かなり期待を裏切られました。凄く良かったです。

日常系の金太郎飴のような作品...?

「けいおん!」や「サザエさん」のような普通の人たちの日常生活を描いた作品だと思っていました。

毎回何らかの事件は起こるものの、そのことが登場人物に深く影響する事はなく、

前回と同じ今回、

今回と同じ次回、

そんな金太郎飴のように安心感のある日常が、だらだら続いていく作品であると思っていました。

イクところまで行くぞ!

日常系の作品で描かれるラブコメはある程度以上は進展する事はありません。

毎回同じ緊張感を味わうために、登場人物たちは決して変化しない人間関係の中で閉じた生活を永遠に続けます。

そういった安心感が作品の魅力になることもあるのでが、【黄昏古書店の家政婦さん】は違いました。

最初は小さい事件の連続で読者を油断させておいて、物語中盤から一気に攻め込んできます。

京極夏彦著作に出てくる京極堂を優しくしたような古書店主人とかわいい家政婦さんが、日々の生活の中でいろいろな事件に巻き込まれたりすることで徐々にお互いを意識するようになります。

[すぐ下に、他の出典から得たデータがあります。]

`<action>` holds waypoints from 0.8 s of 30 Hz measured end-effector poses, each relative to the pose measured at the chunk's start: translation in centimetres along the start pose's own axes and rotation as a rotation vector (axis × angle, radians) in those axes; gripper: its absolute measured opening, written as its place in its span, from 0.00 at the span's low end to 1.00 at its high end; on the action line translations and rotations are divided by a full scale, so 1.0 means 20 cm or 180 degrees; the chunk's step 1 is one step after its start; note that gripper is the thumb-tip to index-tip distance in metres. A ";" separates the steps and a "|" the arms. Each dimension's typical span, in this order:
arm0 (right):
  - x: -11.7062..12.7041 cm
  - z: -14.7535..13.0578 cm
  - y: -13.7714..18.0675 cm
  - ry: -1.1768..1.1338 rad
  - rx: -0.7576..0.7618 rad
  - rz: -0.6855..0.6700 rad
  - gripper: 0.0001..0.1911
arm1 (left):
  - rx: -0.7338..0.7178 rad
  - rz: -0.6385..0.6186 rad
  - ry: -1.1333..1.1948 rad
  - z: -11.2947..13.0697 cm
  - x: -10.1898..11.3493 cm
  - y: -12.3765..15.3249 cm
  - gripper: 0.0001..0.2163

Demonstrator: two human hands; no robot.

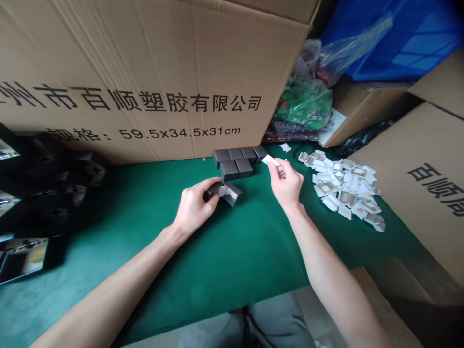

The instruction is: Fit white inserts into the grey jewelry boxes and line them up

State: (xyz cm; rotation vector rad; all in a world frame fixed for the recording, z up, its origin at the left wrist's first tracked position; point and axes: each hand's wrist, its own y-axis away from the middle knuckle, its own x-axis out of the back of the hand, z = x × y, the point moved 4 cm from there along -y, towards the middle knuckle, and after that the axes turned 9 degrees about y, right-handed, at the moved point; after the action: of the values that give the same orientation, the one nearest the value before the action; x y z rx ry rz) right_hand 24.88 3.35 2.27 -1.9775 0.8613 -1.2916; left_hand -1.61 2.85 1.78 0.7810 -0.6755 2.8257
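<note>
My left hand (199, 200) is closed on a small black case (231, 193), whose open side shows a pale inside. My right hand (286, 181) pinches a small white piece (270, 160), paper-like, between thumb and fingers. Just beyond both hands, several closed black blocks (235, 167) stand in two rows against each other. Right of my right hand lies a loose heap of small white pieces (344, 183), some folded and some with brownish patches. One stray white scrap (285, 147) rests behind the heap.
A large cardboard box (152, 58) stands along the back of the green table (217, 270). Dark open housings (32, 193) are stacked at left. Bagged parts (304, 101), a blue bin (409, 43) and another carton (416, 179) crowd the right side.
</note>
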 end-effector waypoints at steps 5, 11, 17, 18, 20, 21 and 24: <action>0.03 -0.15 0.04 -0.0557 0.0156 -0.0084 0.15 | 0.0372 -0.0019 0.0171 -0.01 0.00 0.00 0.19; 0.02 -0.26 0.09 -0.0915 0.0290 -0.0323 0.15 | 0.0882 0.0045 0.0712 -0.05 0.00 -0.01 0.20; 0.04 -0.27 0.07 -0.0861 0.0216 -0.0079 0.13 | 0.1042 0.0143 0.1069 -0.08 0.00 -0.02 0.19; 0.04 -0.27 0.07 -0.0878 0.0225 -0.0056 0.12 | 0.1034 0.0145 0.1072 -0.08 0.00 -0.02 0.19; 0.03 -0.27 0.07 -0.0949 0.0276 -0.0094 0.11 | 0.1022 0.0148 0.1072 -0.08 0.00 -0.02 0.19; 0.03 -0.27 0.07 -0.0990 0.0298 -0.0127 0.10 | 0.1023 0.0149 0.1073 -0.08 0.00 -0.02 0.19; 0.01 -0.26 0.08 -0.1088 0.0284 -0.0186 0.09 | 0.1028 0.0156 0.1075 -0.07 0.00 -0.02 0.19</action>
State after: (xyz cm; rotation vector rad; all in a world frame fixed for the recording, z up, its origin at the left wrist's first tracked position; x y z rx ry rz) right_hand 19.82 1.52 2.95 -2.0832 0.5744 -0.9639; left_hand -2.18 3.86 0.80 0.3078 -0.1935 3.0439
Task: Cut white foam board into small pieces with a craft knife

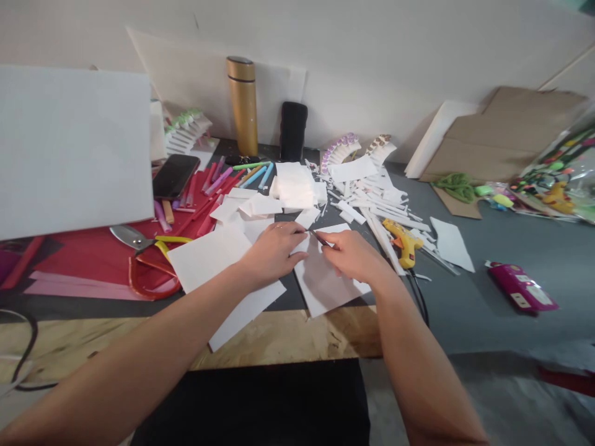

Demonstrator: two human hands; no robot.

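Observation:
My left hand [279,251] rests on a small white piece [299,244], its thumb and bent fingers pressing around it. My right hand [351,254] is closed on a slim dark pen-like tool [318,237], whose tip points at the left fingertips; whether it is a pen or a craft knife I cannot tell. Beneath both hands lies a white sheet [320,291] near the table's front edge. Another white sheet [209,257] lies under my left wrist. Just beyond the fingers are a stack of white pieces [295,186] and loose white cut-offs [251,205].
A yellow glue gun [404,243] with its cord lies right of my right hand, beside white strips [379,198]. Scissors [155,263] lie left on red sheets [88,254]. A gold flask [242,108] and black phone-like object [293,131] stand behind. A magenta packet [523,286] lies right.

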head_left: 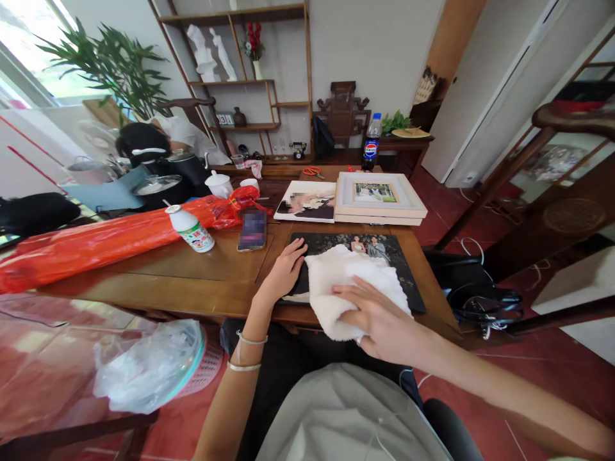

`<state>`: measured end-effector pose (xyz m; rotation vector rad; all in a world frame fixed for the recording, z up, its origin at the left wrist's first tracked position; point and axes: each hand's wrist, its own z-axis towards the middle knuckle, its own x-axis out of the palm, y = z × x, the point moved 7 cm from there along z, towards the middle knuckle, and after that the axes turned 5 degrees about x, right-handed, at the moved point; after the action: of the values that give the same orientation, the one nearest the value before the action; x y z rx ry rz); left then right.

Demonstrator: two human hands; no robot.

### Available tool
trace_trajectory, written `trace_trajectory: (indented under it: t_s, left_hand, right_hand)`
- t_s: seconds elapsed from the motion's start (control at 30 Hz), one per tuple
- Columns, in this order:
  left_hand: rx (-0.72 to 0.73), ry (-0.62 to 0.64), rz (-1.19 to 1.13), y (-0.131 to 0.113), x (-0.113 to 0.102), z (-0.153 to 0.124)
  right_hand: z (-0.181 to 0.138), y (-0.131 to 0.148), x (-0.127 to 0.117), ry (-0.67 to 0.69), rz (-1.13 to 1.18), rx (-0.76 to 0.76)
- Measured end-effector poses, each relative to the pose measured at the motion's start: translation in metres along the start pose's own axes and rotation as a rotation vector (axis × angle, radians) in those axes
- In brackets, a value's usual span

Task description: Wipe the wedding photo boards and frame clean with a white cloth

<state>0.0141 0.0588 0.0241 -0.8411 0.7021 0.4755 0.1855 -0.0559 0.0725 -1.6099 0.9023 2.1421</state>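
Note:
A dark wedding photo panel [402,264] lies flat on the table near its front edge, showing a couple in its upper part. My left hand [288,267] rests on the panel's left side, fingers stretched out and apart. With my right hand [377,315] I grip a fluffy white cloth [353,272], bunched toward me and spread over the middle of the panel. Much of the picture is hidden beneath the cloth. Just beyond the panel are a photo print [307,200] and a pale box-like frame [416,198] with a small picture in it.
Left of the panel are a phone [252,229], a white bottle [189,228] and a long red plastic-wrapped bundle [110,234]. Orange-handled scissors [313,172] and a cola bottle [371,144] stand farther back. A bag-lined basket [204,365] sits on the floor, lower left.

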Motion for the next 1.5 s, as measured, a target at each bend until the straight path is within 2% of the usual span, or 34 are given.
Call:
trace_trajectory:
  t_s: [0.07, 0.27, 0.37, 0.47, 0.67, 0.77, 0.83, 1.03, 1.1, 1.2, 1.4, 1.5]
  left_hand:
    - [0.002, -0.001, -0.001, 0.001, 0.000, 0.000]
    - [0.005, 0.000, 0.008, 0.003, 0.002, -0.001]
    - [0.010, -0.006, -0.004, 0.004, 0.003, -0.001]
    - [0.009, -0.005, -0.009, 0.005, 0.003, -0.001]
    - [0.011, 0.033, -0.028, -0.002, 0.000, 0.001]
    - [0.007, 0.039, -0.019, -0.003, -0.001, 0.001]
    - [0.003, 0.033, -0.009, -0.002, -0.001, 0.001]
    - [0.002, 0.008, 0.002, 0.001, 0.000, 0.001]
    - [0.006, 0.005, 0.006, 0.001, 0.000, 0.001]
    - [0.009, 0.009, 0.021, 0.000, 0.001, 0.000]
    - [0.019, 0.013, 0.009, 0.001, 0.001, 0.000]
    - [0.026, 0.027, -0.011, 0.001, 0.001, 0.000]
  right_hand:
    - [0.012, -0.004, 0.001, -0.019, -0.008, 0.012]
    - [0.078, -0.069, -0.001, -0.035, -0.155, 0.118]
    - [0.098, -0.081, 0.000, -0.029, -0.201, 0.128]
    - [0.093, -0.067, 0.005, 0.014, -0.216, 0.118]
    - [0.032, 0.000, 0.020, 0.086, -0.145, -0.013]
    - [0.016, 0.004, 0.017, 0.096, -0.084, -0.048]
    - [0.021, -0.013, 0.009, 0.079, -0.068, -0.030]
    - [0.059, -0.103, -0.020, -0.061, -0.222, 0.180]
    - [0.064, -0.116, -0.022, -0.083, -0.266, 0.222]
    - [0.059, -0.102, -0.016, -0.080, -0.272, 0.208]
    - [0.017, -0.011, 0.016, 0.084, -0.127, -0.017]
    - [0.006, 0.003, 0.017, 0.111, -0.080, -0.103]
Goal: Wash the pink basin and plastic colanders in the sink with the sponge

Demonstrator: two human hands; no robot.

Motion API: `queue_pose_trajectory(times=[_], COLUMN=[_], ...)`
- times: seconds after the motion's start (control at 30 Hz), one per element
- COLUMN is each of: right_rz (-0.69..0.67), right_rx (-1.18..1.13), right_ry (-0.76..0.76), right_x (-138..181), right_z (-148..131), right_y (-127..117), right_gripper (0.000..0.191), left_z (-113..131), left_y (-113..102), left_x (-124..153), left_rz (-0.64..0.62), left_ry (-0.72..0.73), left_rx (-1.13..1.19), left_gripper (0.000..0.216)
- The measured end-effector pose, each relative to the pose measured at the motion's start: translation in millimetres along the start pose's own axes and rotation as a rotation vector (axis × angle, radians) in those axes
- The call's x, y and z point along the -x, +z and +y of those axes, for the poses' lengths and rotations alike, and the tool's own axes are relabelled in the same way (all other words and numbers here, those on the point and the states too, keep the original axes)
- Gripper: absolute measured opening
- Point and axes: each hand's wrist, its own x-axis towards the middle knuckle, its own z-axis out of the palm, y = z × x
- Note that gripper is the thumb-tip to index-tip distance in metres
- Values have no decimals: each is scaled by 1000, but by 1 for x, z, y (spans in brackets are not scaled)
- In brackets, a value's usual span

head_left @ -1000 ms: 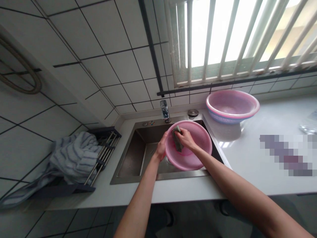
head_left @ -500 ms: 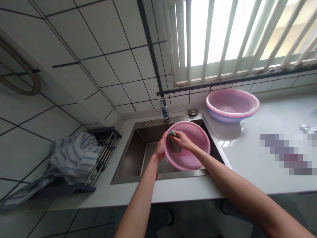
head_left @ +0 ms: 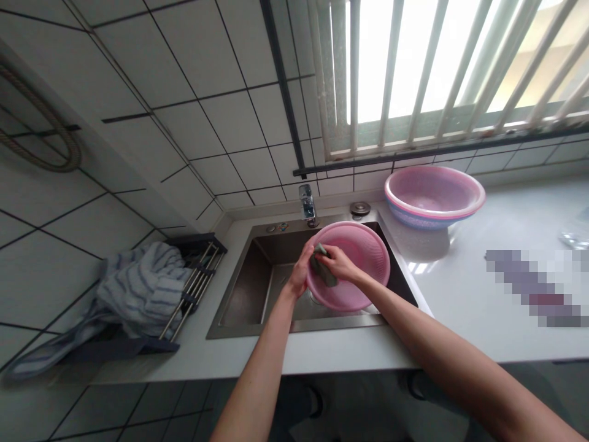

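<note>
A pink colander [head_left: 363,258] with a fine mesh wall is held tilted over the right part of the steel sink [head_left: 243,291]. My left hand [head_left: 301,270] grips its left rim, the fingers partly hidden by it. Pinched in my right hand [head_left: 338,263] is a grey-green cloth [head_left: 326,271], pressed against the colander's inner left side near the rim. Behind the colander stands a chrome faucet [head_left: 307,205].
Right of the sink, nested pink and blue basins [head_left: 435,193] stand on the white counter [head_left: 455,288]. A drain strainer [head_left: 359,209] lies behind the sink. At left, a striped towel [head_left: 142,288] hangs over a metal rack [head_left: 196,291]. Window bars [head_left: 391,73] rise behind.
The colander has tipped slightly and its near edge sits a little higher. My right hand and the cloth have shifted slightly along the inner wall; both hands keep their grip.
</note>
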Motion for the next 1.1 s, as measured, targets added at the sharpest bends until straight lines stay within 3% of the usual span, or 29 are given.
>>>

表紙からは思いもよらない、かなりドロドロとした展開もあり、それらを1冊でまとめきった事が凄いです。

古書店主人は優しいだけじゃない

古書店主人の意外と生々しい本性にも驚かされます。

彼の言う風呂屋はそっちの事だったのか。

作品の中で家政婦さんが本当にかわいく描かれています。

何度も読み返したくなる、最初から最後までまったく退屈することのない作品です。

二時間くらいですっきり読めます。

なんとなく疲れた方にもおすすめ出来る、読んで気持ちの良い作品だと思います。